PLC mediated cleavage of PIP2 to DAG and IP3
The TSH receptor and its role in the thyroid 2nd October, 2014
The established biological function of the TSH receptor (TSHR) in the thyroid gland is to
regulate synthesis and secretion of thyroid hormones from follicular thyroid cells; it also plays an
important role in controlling the growth and development of the thyroid gland. The TSHR is a G
protein-coupled receptor with seven membrane spanning segments, three extracellular loops,
three intracellular loops, an amino terminal ectodomain and an intracellular carboxy terminal.
The receptors are coupled through G-protein activation of adenylate cyclase as well as PLCβ.
TSH binding to its receptor triggers a signaling cascade that results in increased cAMP, PKA,
IP3, and DAG.
In the thyroid, TSH binding predominantly activates adenylate cyclase with a resultant
increase in the intracellular concentration of cAMP leading to the activation of gene target
proteins and peroxidase enzyme through phosphorylation by Kinase A. gene target proteins
target genes responsible for the synthesis of thyroid hormones ( T3 and T4) in colloidal cavity
of follicles while peroxidase enzyme facilitate release of T3 and T4 from the follicular cells
along with uptake of iodine from blood into follicular cells of thyroid gland.
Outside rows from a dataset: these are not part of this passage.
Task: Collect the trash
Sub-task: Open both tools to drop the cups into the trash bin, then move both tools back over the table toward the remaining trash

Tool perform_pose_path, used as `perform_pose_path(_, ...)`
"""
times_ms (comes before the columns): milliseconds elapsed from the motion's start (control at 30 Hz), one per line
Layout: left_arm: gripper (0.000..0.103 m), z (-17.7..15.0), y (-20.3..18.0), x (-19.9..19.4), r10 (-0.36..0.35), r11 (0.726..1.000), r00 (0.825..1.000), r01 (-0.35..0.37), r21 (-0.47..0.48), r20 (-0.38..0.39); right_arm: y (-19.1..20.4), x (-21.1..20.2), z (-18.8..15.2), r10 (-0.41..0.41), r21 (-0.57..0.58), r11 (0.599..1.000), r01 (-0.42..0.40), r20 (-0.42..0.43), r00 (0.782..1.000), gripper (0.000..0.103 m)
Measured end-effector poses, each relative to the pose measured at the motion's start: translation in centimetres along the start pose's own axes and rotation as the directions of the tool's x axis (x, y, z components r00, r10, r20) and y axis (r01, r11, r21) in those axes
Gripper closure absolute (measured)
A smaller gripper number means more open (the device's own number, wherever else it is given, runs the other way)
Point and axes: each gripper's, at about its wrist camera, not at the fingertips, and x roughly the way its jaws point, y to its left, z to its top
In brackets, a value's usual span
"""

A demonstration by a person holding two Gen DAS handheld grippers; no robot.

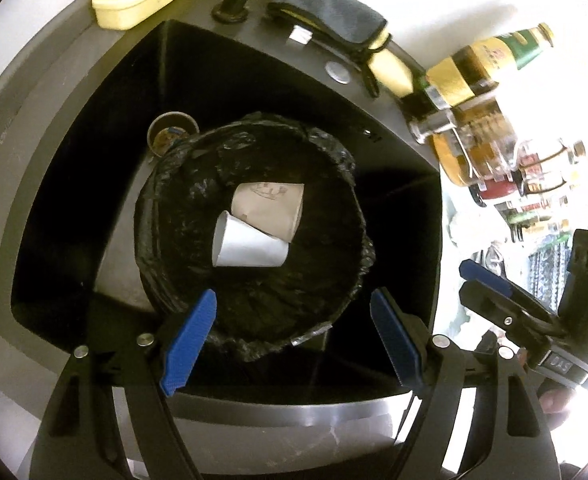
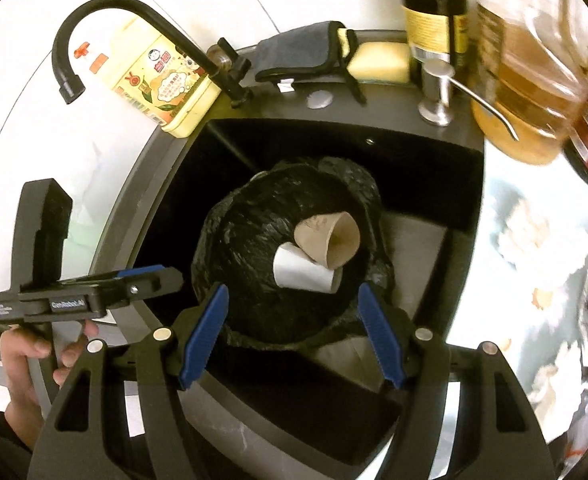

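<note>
Both claws empty, cups binned.
I hold left claw (image 1: 292,338) and right claw (image 2: 292,334) wide open above the bin (image 1: 250,320), at sink (image 1: 74,160) centre; two cups (image 1: 254,226) lie inside.

We note a black bin liner (image 1: 254,216) at frame centre holding a plain white cup (image 1: 248,246) and a beige cup (image 1: 270,208) with faint grey print, blue finger pads (image 1: 190,344) lower in frame, and a yellow, orange-patterned detergent bottle (image 2: 166,92) upper left.

Two paper cups lie on their sides, touching — a white cup (image 1: 250,246) and a brown cup (image 1: 268,210) — inside the black-lined bin (image 1: 174,216).
</note>
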Motion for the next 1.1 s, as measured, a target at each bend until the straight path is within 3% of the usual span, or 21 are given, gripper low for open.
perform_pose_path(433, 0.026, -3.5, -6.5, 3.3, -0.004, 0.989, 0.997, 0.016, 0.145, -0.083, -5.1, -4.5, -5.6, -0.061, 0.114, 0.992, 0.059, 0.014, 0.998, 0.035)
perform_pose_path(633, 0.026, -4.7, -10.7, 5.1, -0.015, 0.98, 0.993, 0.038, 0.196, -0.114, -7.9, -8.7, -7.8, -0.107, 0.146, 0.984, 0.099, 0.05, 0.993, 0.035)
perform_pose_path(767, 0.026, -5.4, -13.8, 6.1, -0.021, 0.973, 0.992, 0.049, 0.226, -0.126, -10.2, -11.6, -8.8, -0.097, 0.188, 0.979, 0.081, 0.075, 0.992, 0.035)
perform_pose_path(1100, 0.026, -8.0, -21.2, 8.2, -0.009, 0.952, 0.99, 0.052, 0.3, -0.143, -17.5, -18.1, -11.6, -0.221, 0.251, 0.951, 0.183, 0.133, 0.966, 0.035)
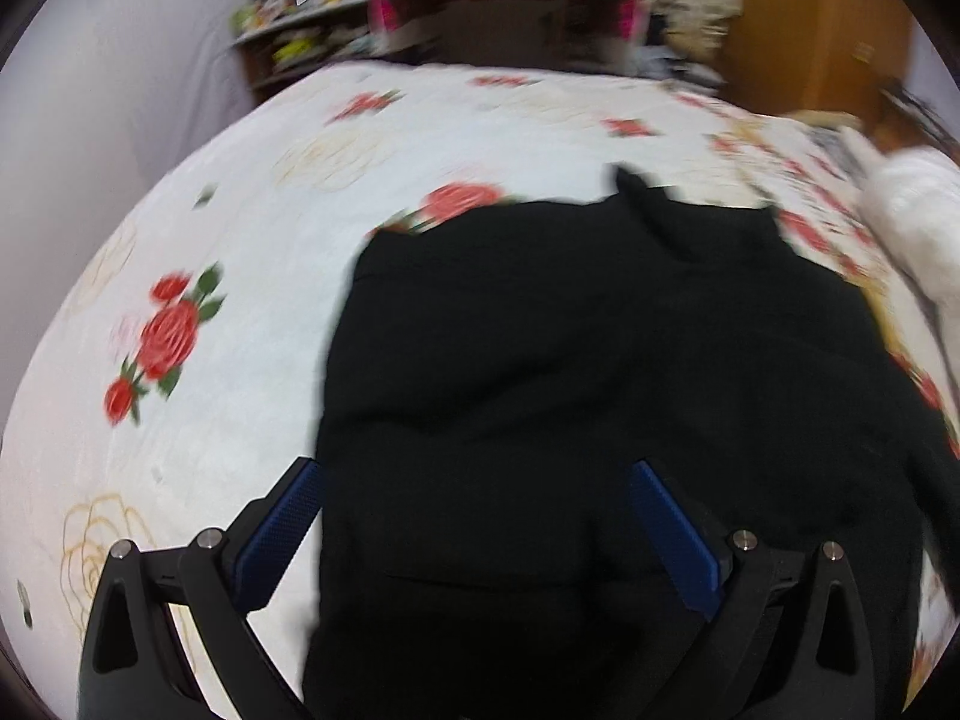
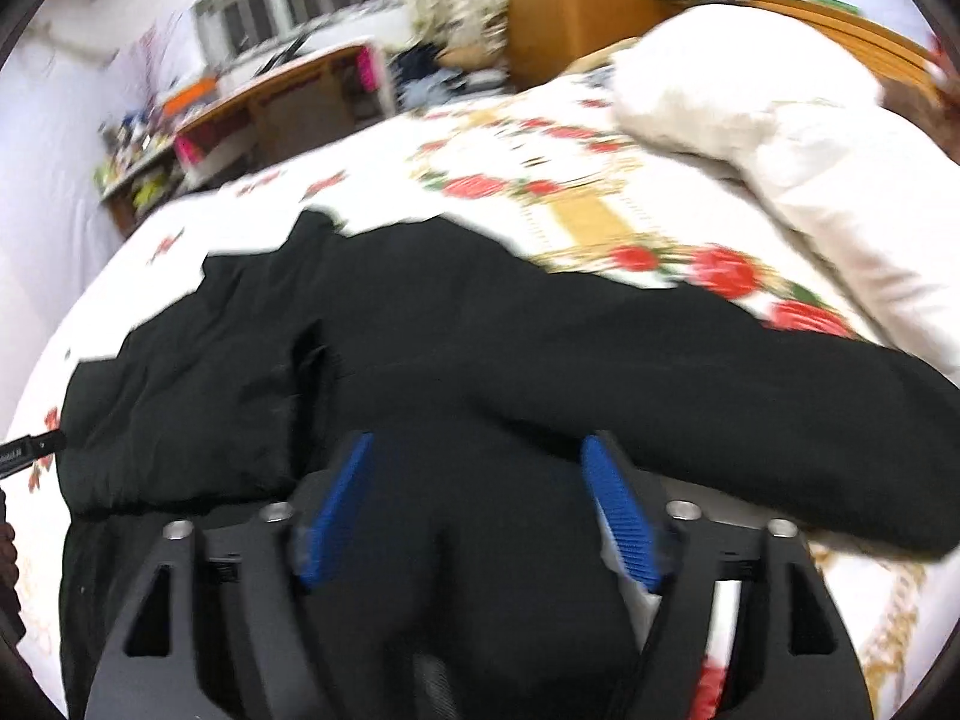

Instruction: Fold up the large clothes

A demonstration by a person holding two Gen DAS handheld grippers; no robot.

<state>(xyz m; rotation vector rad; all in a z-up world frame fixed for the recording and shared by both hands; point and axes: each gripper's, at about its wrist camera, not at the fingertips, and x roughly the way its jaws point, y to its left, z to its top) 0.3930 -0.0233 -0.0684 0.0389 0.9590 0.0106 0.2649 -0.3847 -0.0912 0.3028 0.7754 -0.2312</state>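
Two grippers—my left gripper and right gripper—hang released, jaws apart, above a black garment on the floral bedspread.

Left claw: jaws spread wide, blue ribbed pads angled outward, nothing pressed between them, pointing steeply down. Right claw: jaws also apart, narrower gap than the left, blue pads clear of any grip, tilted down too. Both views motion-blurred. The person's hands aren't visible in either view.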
TSH-binding to
its receptor also results in increased TSH synthesis and thyroid cell growth.
Regulation of TSH
The synthesis and release of TSH is controlled by two pathways. The first is exerted by
the level of T3 within thyrotropic cells which regulates TSH expression, translation and release
through negative feed back mechanism. The second regulation is of course exerted by TRH as
described above.
Related Abnormality:
Chronic stimulation of the TSHR leads to over activation of the cAMP pathway that in
turn causes thyroid hyperplasia and hyperthyroidism. This process occurs in Graves' disease
(GD), the commonest cause of hyperthyroidism in which thyroid stimulating antibodies (TSAB)
bind the receptor and mimic the action of TSH.